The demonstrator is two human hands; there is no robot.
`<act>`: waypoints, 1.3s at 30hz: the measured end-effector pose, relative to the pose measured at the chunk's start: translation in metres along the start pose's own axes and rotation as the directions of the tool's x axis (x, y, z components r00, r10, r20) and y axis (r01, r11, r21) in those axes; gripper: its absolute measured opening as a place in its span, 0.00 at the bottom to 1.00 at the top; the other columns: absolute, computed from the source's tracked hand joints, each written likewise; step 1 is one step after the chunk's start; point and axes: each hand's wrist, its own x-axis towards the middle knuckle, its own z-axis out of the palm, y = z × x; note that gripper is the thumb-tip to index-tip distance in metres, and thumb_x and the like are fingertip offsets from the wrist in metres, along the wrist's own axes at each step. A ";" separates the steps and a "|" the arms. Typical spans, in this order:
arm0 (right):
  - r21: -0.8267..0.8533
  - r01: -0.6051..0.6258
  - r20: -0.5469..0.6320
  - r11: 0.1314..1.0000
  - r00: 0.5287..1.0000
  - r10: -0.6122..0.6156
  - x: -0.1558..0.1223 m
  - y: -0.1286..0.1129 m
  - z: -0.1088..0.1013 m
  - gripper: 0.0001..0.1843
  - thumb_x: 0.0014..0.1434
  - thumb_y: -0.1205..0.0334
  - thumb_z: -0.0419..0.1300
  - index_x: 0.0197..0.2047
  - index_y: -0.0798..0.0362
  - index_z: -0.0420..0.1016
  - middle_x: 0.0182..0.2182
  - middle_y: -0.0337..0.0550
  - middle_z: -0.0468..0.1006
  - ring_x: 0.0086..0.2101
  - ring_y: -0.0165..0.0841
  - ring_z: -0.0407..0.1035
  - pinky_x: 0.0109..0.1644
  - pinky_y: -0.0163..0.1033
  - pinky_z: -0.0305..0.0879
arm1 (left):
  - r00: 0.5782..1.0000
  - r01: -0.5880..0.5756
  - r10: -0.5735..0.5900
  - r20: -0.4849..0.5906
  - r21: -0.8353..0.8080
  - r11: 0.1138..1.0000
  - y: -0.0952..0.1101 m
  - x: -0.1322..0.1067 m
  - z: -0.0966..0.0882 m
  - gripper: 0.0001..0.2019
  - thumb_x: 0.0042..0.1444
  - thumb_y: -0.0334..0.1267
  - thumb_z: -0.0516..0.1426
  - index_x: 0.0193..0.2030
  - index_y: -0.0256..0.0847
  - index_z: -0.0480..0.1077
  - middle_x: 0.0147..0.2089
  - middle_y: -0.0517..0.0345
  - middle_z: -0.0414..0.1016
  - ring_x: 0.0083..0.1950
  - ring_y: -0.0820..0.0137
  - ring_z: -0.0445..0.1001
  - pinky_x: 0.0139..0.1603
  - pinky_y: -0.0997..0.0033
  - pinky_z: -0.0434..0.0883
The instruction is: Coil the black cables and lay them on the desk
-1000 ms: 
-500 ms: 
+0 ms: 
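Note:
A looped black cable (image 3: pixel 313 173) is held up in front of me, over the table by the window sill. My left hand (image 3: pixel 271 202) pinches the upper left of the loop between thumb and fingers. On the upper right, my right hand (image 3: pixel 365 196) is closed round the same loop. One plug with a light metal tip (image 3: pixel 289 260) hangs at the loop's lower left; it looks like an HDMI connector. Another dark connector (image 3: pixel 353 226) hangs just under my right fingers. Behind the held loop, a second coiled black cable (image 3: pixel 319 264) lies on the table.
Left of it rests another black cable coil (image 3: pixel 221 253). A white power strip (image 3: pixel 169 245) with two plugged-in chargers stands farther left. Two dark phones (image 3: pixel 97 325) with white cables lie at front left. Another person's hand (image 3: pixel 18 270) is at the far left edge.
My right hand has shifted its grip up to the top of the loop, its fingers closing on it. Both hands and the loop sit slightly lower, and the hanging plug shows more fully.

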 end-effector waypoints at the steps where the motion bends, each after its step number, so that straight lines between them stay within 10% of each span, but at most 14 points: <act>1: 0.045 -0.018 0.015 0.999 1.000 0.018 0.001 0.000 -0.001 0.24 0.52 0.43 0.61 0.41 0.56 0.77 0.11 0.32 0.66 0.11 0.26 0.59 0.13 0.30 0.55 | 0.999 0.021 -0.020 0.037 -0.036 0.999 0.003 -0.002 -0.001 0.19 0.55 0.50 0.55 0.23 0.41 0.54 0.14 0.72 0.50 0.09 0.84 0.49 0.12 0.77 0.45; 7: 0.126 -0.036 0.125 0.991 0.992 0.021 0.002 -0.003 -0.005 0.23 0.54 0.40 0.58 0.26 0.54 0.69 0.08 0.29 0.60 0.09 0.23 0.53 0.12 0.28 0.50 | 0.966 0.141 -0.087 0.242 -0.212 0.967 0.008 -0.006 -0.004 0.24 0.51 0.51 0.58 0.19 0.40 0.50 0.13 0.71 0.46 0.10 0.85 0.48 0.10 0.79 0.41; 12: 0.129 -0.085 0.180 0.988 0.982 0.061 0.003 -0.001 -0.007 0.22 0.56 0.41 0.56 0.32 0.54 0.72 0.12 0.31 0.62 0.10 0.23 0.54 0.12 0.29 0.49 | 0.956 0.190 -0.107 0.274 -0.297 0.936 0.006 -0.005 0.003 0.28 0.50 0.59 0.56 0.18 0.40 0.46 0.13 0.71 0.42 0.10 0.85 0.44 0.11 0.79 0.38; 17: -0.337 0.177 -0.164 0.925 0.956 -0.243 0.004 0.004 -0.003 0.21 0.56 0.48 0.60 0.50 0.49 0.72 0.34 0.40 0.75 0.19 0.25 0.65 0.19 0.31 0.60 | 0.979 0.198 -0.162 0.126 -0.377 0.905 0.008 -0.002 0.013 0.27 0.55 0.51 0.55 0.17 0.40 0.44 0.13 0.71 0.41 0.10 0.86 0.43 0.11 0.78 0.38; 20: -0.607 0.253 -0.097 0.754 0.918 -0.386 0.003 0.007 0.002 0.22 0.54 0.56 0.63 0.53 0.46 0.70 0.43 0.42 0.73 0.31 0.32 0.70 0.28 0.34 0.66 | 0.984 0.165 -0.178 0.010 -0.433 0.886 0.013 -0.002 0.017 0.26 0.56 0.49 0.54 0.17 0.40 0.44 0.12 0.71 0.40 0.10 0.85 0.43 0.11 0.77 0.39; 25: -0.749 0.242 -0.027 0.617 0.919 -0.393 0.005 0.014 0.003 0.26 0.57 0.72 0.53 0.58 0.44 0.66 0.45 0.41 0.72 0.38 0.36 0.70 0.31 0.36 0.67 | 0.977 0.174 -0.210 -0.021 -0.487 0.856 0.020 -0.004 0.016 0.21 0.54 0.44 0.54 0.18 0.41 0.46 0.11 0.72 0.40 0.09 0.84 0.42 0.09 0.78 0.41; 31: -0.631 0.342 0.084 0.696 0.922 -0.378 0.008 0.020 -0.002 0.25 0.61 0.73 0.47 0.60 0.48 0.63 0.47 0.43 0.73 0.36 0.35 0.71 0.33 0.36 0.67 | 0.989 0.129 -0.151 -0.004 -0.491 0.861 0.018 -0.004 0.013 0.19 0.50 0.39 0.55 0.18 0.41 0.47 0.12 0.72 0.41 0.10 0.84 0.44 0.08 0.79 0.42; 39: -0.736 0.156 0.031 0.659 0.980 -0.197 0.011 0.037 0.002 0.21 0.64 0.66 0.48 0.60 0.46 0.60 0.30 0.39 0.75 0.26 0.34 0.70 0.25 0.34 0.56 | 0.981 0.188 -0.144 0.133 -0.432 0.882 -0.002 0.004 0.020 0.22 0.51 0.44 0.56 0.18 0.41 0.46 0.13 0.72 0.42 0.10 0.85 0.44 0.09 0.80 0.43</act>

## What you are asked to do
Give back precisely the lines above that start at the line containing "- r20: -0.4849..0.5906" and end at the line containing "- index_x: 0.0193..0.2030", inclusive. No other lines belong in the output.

## The completed task
  - r20: -0.4849..0.5906
  - r21: -0.8353..0.8080
  - r11: 0.1138..1.0000
  - y: -0.0952..0.1101 m
  - x: -0.1322..0.1067 m
  - z: -0.0966..0.0882 m
  - gripper: 0.0001..0.2019
  - thumb_x: 0.0042..0.1444
  - thumb_y: -0.0334..0.1267
  - thumb_z: -0.0516..0.1426
  - index_x: 0.0193..0.2030

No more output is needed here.